With your table structure positioning the relevant columns far apart, it makes sense to return the columns using an array inside the INDEX function to return columns {1,2,24}. Doing so makes the outer FILTER (originally described) unnecessary. One could argue that this is the preferred way to do it anyway. In your post #21, you used the inner INDEX approach (inside the inner FILTER)--that is okay. But then you applied a 2nd (outer) FILTER and instructed the formula to return {1,0,1}, which would return only the 1st and 3rd columns of the 3 columns produced by the inner parts of the formula. This meant that you were getting only the Location and Sulphates columns for all subsequent operations, and the Date column was being excluded even though it is still needed by the SORT function (to position the most recent results at the top of the list). Then when you applied the SORT function to column "2" of the remaining two columns (that's what {1,0,1} left you with), you were sorting on the Sulphates columns...which is not correct.
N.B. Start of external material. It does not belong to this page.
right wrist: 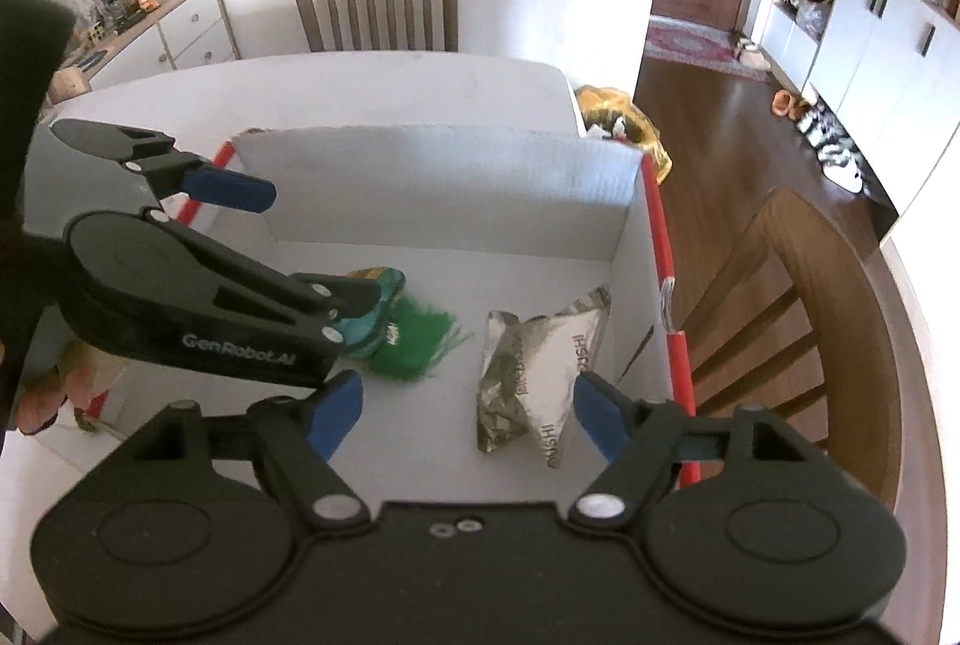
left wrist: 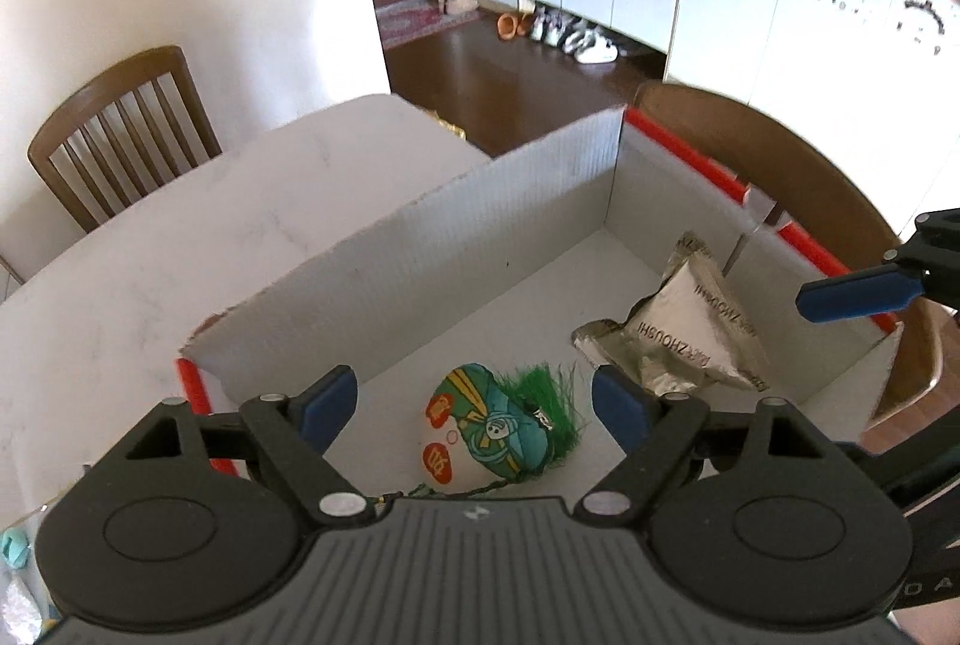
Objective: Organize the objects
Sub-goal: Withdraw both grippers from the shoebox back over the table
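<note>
Left gripper [left wrist: 474, 405] at the bottom centre of its own view, jaws spread wide with nothing between the 2 blue pads, hanging above the box floor. Just beyond the pads, lower centre of the frame, a small teal pouch [left wrist: 489, 426] with a green tassel, lying flat on the white bottom of the cardboard box [left wrist: 420, 273]. To the right of the pouch, apart from it, 2 silver foil packets [left wrist: 690, 327], one leaning over the other. Right gripper [right wrist: 468, 414] at the bottom centre of its own view, also wide open and empty, pads not touching anything, with the foil packets lying on the box floor between and beyond them. Red tape along the box rims, seen at the right edge in the right wrist view. Box resting on a white table [left wrist: 180, 237]. At the upper left of the left wrist view, a wooden chair [left wrist: 120, 129] behind the table; another chair back at the right, behind the box.
</note>
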Demonstrator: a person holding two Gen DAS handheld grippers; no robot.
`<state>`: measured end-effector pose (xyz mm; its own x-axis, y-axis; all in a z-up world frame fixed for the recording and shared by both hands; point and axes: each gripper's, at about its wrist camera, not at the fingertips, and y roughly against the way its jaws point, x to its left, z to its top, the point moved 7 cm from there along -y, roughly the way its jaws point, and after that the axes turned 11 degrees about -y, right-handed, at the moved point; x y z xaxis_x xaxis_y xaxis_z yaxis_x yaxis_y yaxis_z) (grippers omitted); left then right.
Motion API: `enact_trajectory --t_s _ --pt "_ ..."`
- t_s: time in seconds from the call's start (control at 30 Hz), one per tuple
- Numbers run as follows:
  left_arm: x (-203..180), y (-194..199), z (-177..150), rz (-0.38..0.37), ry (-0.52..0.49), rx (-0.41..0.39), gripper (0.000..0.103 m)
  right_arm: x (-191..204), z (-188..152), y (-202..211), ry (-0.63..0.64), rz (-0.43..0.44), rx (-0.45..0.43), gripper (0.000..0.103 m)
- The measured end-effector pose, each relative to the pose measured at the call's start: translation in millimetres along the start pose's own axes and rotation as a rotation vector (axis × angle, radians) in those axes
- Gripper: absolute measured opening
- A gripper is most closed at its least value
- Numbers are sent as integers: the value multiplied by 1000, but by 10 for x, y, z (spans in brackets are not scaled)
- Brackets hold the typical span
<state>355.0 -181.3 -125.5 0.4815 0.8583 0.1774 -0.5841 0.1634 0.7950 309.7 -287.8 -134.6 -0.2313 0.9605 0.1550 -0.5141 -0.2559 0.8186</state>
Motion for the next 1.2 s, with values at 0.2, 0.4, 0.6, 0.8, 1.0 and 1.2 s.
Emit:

You do want to sort on the 2nd column returned by the FILTER(INDEX inner construction, but you need to keep that 2nd column in order to be able to sort on it. By eliminating the needed 2nd column with the {1,0,1} array, your 2nd column was actually the 3rd column returned by the FILTER(INDEX inner construction.

Then after sorting by date and determining how many data points are available for the percentile calculation, the outer INDEX function is still necessary to extract the 3rd column of the sorted data. You were extracting the 2nd column of your sorted data (meaning the values in Sulphates), which was the correct column, but the previous outer FILTER and SORT operations left you with a jumbled table.

As mentioned before, you could take advantage of Excel 365's LET function to reduce the redundancy in this formula by assigning the filtering criteria to a variable (I've named fcrit), and then referring to fcrit where necessary:

Excel Formula:

=LET(fcrit,(Data[Location]=$M$2)*(Data[Sulphates]<>""),PERCENTILE.INC(INDEX(SORT(FILTER(INDEX(Data[[Location]:[Sulphates]],SEQUENCE(COUNT(Data[Date])),{1,2,24}),fcrit),2,-1),SEQUENCE(MIN(24,SUM(fcrit))),3),0.8))

This construction is a little more difficult to debug, so I normally convert formulas over to this only after their longer versions are working correctly.

Fitzy22 · Jul 12, 2022

Thanks @KRice,

I'm not there yet...still having a couple of issues and lacking understanding of this.

The following formula was replicated from your Post #14 and has the inner and outer filter and index. This still seems to be returning the correct value, even though it contains the two filters. The columns are Date (1), Location (4) and Data (7). Does this still seem correct as I have an entire spreadsheet which uses this formular across about 90 columns?

=PERCENTILE.INC(INDEX(SORT(FILTER(FILTER(INDEX($A$10:G274,SEQUENCE(COUNT($A$10:$A$274)),{1,4,7}),($D$10:$D$274=$F$2)*(G10:G274<>"")),1,0,1}),1,-1),SEQUENCE(MIN(24,SUM(($D$10:$D$274=$F$2)*(G10:G274<>"")))),2),0.8)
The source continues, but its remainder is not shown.